Af en toe vergeet je wel eens om papa te zijn.
Vaak is dat aan het begin van de avond. Als ze vermoeid zijn. Prikkelbaar. En boos om het minste of geringste. Hoog tijd, zeg je. Kijk maar eens hoe donker het al is. Het is echt al héél laat, stel je met klem, dankbaar voor het feit dat ze nog geen klok kunnen lezen.
Op hun slaapkamer zijn ze al even kommerlijk als beneden. Ze worden onstuimig. Willen spelen. Of beginnen juist te nukken. Alles wordt uit de kast gehaald om wat tijd te rekken. Ze moeten vlug nog even dit doen. Snel nog even dat. En nee, dat willen ze zelf doen. In hun eigen tempo. Helpen? Aanmanen? Niet doen. Dat werkt in de regel alleen maar averechts.
Inmiddels loop je zelf ook te stieren. Je hebt nog dit te doen. Nog dat. En hoe langer het boven duurt bij de dames, hoe later het wordt dat ook jij klaar bent. Opschieten dames, maan je.
Fout. Ze gaan je stangen. Heel bewust.
Dus natuurlijk kiezen ze het dikste boek uit dat in de kast staat. Ze weten het dat het je niet uitkomt. Dat voelen ze, de jonge krengen. Dat vindt papa eigenlijk niet zo’n leuk boekje, probeer je nog. Maar tevergeefs. Want alleen dat boek willen ze voorgelezen hebben.
En dus schik je, binnensmonds kokend en vloekend. Wie wilde er ook al weer aan kinderen beginnen?
Je jaagt door het boek heen. Zonder bij de plaatjes stil te staan. En links en rechts wat zinnen schrappend. Ze hebben het niet eens door. Want eigenlijk vinden ze zelf dit boek ook niet leuk. Maar het is een lang verhaal. Tijdwinst dus.
Boek uit. Een kus, knuffel en het muziekje gaat aan. Lekker slapen, wil je gemeend zeggen. Het komt er dwingend uit, voel je.

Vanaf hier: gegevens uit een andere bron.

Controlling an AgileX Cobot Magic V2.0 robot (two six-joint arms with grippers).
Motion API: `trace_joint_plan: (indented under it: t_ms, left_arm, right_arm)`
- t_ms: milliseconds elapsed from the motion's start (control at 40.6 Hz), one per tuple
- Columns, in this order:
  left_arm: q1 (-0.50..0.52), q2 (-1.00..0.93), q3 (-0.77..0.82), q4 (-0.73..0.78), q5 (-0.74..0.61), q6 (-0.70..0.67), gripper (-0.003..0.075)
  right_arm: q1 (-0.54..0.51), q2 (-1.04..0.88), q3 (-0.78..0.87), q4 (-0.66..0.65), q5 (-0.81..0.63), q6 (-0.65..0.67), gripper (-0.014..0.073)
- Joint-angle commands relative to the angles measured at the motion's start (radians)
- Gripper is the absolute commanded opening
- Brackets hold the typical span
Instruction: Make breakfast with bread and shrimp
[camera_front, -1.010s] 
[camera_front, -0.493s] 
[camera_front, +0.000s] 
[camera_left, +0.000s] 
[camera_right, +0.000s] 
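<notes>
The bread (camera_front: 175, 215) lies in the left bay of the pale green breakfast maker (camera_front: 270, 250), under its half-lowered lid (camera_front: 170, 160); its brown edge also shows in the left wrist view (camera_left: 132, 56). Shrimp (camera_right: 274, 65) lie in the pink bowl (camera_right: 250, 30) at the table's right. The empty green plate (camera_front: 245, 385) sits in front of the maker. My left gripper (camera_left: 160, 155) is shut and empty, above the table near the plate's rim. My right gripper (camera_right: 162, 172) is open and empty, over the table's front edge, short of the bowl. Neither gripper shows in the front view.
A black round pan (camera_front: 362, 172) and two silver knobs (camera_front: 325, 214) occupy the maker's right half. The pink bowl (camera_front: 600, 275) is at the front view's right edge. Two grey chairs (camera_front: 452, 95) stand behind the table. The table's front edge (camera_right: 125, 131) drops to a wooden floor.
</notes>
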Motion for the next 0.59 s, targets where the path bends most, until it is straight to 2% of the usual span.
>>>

Rust. Eindelijk. Tijd voor jezelf. Tijd om de ‘belangrijke’ dingen te doen die je vanavond nog moest doen.
Een uurtje later ga je boven even kijken. Ze slapen. Oudste met haar knuffelkonijn tegen zich aan gedrukt, licht ronkend, heel tevreden. Je drukt een kus op haar voorhoofd. Jongste met haar tut in de mond, beide handjes onder het gezicht. Je trekt haar dekens op en geeft ook haar een kus op het voorhoofd.
Vertederd ga je terug naar je ‘belangrijke’ bezigheid. Terwijl je denkt: was het maar alweer morgenvroeg.